# Exercise prompt
The answer is to be an exact copy of the lines below running from the line with "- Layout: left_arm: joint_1" down to the line with "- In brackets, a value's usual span", both ends included, and nothing more.

# Extracted data
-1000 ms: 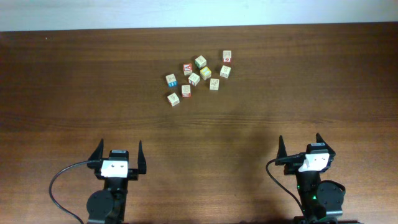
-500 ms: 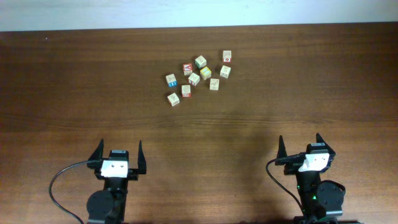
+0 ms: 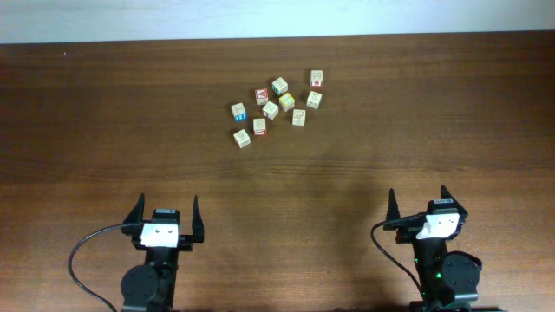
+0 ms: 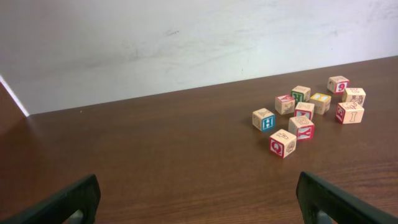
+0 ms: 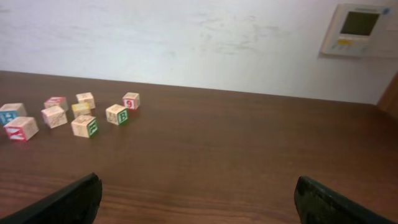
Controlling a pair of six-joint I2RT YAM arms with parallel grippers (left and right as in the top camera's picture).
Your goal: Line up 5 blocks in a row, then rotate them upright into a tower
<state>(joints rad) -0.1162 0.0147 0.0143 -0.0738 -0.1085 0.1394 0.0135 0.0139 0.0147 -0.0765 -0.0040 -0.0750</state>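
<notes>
Several small pale wooden blocks lie in a loose cluster on the far middle of the table, among them a yellow-green block (image 3: 287, 101) (image 4: 321, 102) (image 5: 81, 109) and a block with a red mark (image 3: 316, 79) (image 4: 338, 84) (image 5: 130, 100). My left gripper (image 3: 166, 208) (image 4: 199, 205) stands open at the near left, far from the cluster, with nothing between its fingers. At the near right my right gripper (image 3: 417, 201) (image 5: 199, 202) is open and empty too, the blocks ahead to its left.
A cube with blue print (image 3: 238, 112) (image 4: 264, 119) and one with a bold red face (image 3: 262, 96) sit in the same cluster. The dark wooden table (image 3: 104, 130) ends at a white wall behind the blocks. A wall panel (image 5: 360, 30) hangs at the far right.
</notes>
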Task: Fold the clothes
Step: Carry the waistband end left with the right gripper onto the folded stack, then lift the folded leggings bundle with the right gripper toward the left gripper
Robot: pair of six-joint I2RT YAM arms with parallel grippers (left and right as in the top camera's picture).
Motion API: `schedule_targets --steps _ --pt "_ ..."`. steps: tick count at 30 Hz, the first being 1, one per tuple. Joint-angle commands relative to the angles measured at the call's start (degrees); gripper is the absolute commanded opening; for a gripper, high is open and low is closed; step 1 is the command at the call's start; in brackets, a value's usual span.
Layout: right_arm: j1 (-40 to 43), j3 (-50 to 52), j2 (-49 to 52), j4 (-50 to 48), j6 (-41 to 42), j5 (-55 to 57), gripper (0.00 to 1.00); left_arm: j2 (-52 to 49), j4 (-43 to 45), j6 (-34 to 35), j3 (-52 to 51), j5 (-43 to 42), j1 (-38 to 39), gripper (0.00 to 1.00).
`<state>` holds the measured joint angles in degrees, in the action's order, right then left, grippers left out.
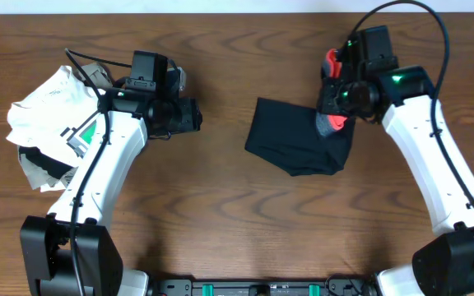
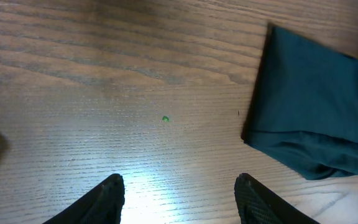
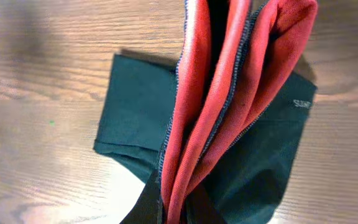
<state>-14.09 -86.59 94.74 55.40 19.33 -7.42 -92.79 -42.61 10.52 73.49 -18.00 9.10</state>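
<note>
The folded black pants lie on the counter, right of middle. The right pincer is clamped on their raised red-edged waistband. The left pincer hovers half-open, empty.

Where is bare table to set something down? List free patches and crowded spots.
Free: the table between the left gripper and the pants; the front strip below the pants; the far edge above them. Crowded: the left side under the white T-shirt, and where the right gripper clamps the waistband.
</note>
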Motion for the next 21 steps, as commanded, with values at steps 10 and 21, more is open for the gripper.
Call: schedule_targets --steps 10,21 --pt "-6.58 -1.46 4.5 -2.36 2.1 1.01 0.01 0.48 -0.42 0.79 -0.13 0.33 -0.2 0.59" --pt "-7.69 -1.49 6.51 -9.14 2.29 1.16 0.01 0.48 -0.79 0.79 -0.13 2.29 -0.2 0.6"
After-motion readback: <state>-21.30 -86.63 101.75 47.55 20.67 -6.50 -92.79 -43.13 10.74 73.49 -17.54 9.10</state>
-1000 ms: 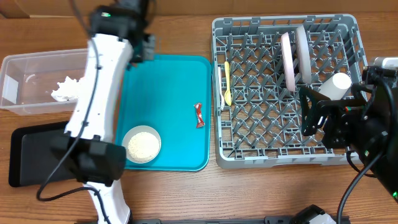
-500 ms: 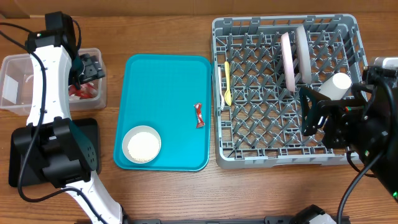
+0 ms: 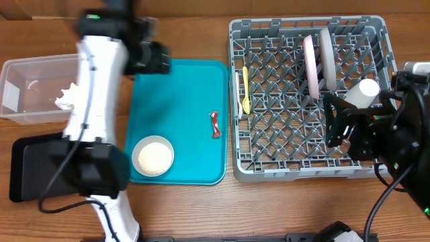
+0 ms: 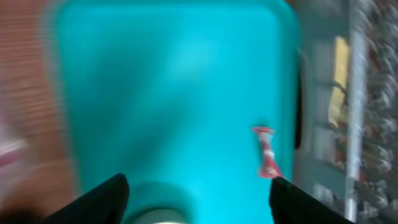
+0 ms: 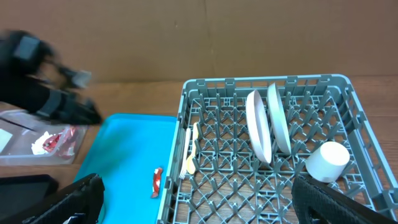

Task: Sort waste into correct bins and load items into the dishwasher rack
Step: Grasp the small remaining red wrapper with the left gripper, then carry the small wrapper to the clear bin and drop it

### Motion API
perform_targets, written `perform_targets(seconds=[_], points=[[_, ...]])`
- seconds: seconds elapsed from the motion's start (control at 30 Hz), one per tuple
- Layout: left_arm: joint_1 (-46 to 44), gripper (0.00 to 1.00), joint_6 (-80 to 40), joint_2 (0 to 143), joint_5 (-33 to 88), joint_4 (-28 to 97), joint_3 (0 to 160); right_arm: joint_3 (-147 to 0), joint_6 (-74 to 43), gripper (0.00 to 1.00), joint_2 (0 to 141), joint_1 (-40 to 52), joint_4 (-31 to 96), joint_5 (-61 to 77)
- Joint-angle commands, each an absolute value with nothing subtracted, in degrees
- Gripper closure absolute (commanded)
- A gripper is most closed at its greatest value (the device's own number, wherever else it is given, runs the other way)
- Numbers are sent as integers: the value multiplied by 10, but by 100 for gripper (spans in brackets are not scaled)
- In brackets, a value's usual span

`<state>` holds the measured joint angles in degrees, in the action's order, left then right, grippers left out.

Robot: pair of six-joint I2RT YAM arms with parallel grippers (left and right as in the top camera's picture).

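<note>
My left gripper point(image 3: 153, 59) hangs open and empty over the far left corner of the teal tray point(image 3: 191, 87). Its view is blurred. A red wrapper point(image 3: 215, 124) point(image 4: 267, 158) lies on the tray's right side, ahead of the left fingers point(image 4: 99, 199). A pale bowl of rice grains point(image 3: 153, 156) sits at the tray's near left. The clear tub point(image 3: 27, 91) holds a white napkin point(image 3: 67, 101) and a red wrapper point(image 5: 59, 142). The grey rack point(image 3: 269, 154) holds two upright plates point(image 3: 311, 64), a white cup point(image 3: 366, 91), a yellow spoon point(image 3: 246, 91) and a white fork. My right gripper point(image 3: 332, 122) stands open over the rack.
A shallow black tray point(image 3: 40, 168) lies at the near left, in front of the clear tub and partly under the left arm. The teal tray's right edge runs close along the rack's left wall. Bare wooden table shows in front of the tray and rack.
Half a second ago the left gripper was at the clear tub with a red wrapper by its fingers. It has swung right to the teal tray, empty. The right arm has not moved.
</note>
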<state>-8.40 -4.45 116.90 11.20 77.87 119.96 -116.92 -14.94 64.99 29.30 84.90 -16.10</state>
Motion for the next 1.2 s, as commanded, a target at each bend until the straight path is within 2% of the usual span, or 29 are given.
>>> perform_targets(seconds=[0.0, 0.07, 0.1, 0.2, 0.53, 0.57, 0.7, 0.8, 0.9, 1.0, 1.17], points=[[-178, 25, -110, 1169, 108, 730, 1086, -1170, -149, 0, 648, 295, 847, -169], [-218, 26, -169, 1169, 105, 674, 1010, -1170, -149, 0, 648, 295, 847, -169], [-235, 35, -216, 1169, 105, 630, 956, -1170, -149, 0, 648, 295, 847, -169], [-238, 47, -256, 1169, 138, 564, 893, -1170, -149, 0, 648, 295, 847, -169], [-238, 55, -301, 1169, 160, 425, 779, -1170, -149, 0, 648, 295, 847, -169], [-238, 64, -301, 1169, 159, 423, 777, -1170, -149, 0, 648, 295, 847, -169], [-238, 78, -300, 1169, 156, 395, 777, -1170, -149, 0, 648, 295, 847, -169], [-238, 96, -300, 1169, 146, 403, 777, -1170, -149, 0, 648, 295, 847, -169], [-234, 96, -300, 1168, 149, 412, 782, -1170, -149, 0, 648, 295, 847, -169], [-210, 96, -277, 1164, 149, 484, 835, -1170, -149, 0, 648, 295, 847, -169], [-127, 96, -194, 1156, 106, 699, 1061, -1170, -149, 0, 648, 295, 847, -169]])
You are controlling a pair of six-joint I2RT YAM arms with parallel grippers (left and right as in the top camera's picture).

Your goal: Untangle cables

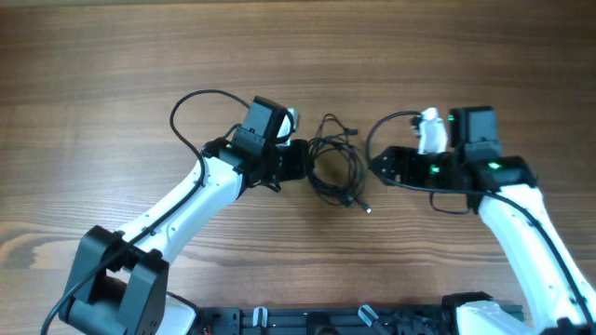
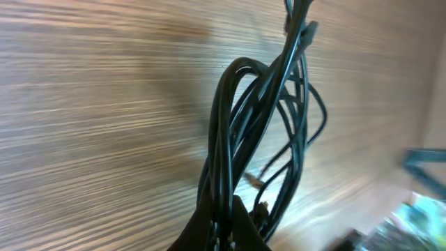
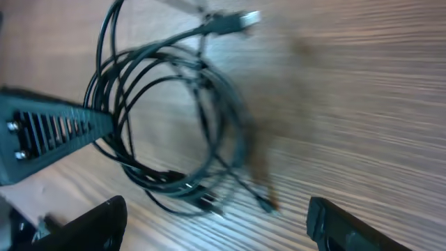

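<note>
The cables point(image 1: 335, 163) lie as a loose tangled black coil at the table's middle, with a silvery plug end point(image 1: 368, 207) trailing toward the front. My left gripper point(image 1: 296, 160) is shut on the coil's left side. In the left wrist view the dark fingertips point(image 2: 240, 226) pinch several strands of the cables point(image 2: 258, 118), which rise away in long loops. My right gripper point(image 1: 382, 166) stands just right of the coil, open. In the right wrist view the cables point(image 3: 174, 118) lie beyond the right gripper point(image 3: 216, 230), with nothing between its wide-apart fingers point(image 3: 348, 226). A silvery plug point(image 3: 247, 19) shows at the top.
The wooden table point(image 1: 112, 74) spreads on all sides. Thicker black arm wiring loops behind the left arm point(image 1: 191, 112) and beside the right arm point(image 1: 391, 126). The left gripper's ribbed finger point(image 3: 49, 136) reaches in from the left of the right wrist view.
</note>
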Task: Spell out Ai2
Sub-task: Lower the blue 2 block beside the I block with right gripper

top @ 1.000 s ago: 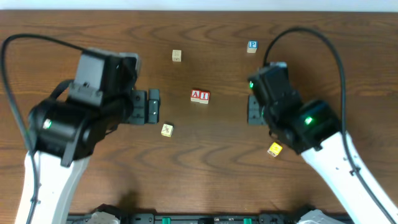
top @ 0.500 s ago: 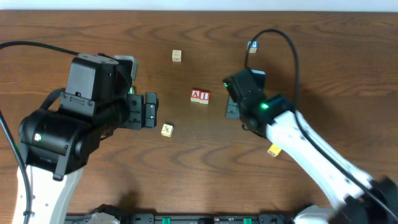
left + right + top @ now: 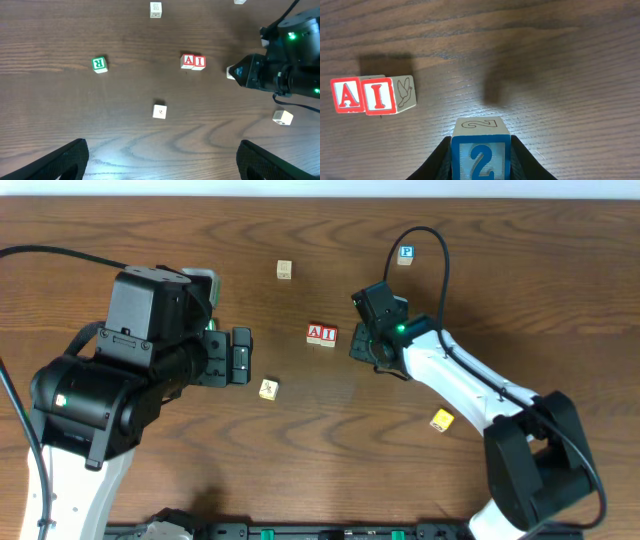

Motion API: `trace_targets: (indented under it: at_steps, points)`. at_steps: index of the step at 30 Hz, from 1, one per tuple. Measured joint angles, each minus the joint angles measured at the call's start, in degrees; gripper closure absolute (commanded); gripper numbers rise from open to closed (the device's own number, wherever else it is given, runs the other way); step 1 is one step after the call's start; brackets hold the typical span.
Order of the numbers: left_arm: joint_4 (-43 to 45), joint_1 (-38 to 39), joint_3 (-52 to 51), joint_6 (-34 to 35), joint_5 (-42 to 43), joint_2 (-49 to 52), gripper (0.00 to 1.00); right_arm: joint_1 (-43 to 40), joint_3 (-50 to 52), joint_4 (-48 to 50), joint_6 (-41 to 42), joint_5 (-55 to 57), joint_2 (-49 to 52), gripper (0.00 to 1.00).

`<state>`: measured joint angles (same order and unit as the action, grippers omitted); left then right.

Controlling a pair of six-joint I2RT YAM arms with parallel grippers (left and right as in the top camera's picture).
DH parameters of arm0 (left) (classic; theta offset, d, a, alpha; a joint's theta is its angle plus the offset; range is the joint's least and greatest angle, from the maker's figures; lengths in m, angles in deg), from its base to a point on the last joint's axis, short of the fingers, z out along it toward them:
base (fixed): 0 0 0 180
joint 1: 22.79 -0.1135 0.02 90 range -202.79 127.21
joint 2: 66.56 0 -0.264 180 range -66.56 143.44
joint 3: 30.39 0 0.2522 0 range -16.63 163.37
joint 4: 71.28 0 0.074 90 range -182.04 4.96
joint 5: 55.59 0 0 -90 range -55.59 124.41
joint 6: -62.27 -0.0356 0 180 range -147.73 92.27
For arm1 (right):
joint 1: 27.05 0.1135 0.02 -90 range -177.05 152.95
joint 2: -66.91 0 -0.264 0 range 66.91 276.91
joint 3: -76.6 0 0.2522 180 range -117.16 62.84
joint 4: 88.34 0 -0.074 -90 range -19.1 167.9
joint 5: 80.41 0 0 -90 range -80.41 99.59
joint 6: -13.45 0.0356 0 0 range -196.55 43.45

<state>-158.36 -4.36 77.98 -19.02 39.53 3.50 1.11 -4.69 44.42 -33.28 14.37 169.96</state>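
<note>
The right gripper (image 3: 481, 160) is clenched on the 2 block (image 3: 481, 131), one finger against each side, with the blue numeral facing the wrist camera. The landmark is the A-I pair (image 3: 362, 96), two red-lettered blocks touching each other on the table (image 3: 570, 75). The 2 block sits beyond the I end of that pair, apart from it and off its line in the wrist view; whether it rests on the wood or hangs just above cannot be told. The step in hand looks like seating the 2 against the I block (image 3: 379, 96). To do it well, the arm should bring the block into line with the pair's row, keep the numeral turned the same way as the letters, and close the gap gently so the pair is not shoved. The left gripper (image 3: 162, 150), on the A side of the pair, is spread wide and empty.
</note>
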Motion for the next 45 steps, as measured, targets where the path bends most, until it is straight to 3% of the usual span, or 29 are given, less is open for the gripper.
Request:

# Solution for this problem
- Layout: left_arm: joint_1 (-46 to 44), gripper (0.00 to 1.00), joint_6 (-80 to 40), joint_2 (0 to 143), joint_5 (-33 to 88), joint_4 (-28 to 97), joint_3 (0 to 160); right_arm: joint_3 (-147 to 0), joint_6 (-74 to 43), gripper (0.00 to 1.00), joint_2 (0 to 141), joint_1 (-40 to 52), joint_4 (-31 to 96), joint_5 (-61 to 77)
- Joint-angle commands, each an absolute value with nothing subtracted, in degrees
- Gripper closure absolute (commanded)
- A gripper is most closed at its greatest value (the device's own number, wherever else it is given, runs the other way)
- Numbers are sent as integers: the value multiplied by 10, but by 100 for gripper (spans in brackets are not scaled)
- In brackets, a value's usual span

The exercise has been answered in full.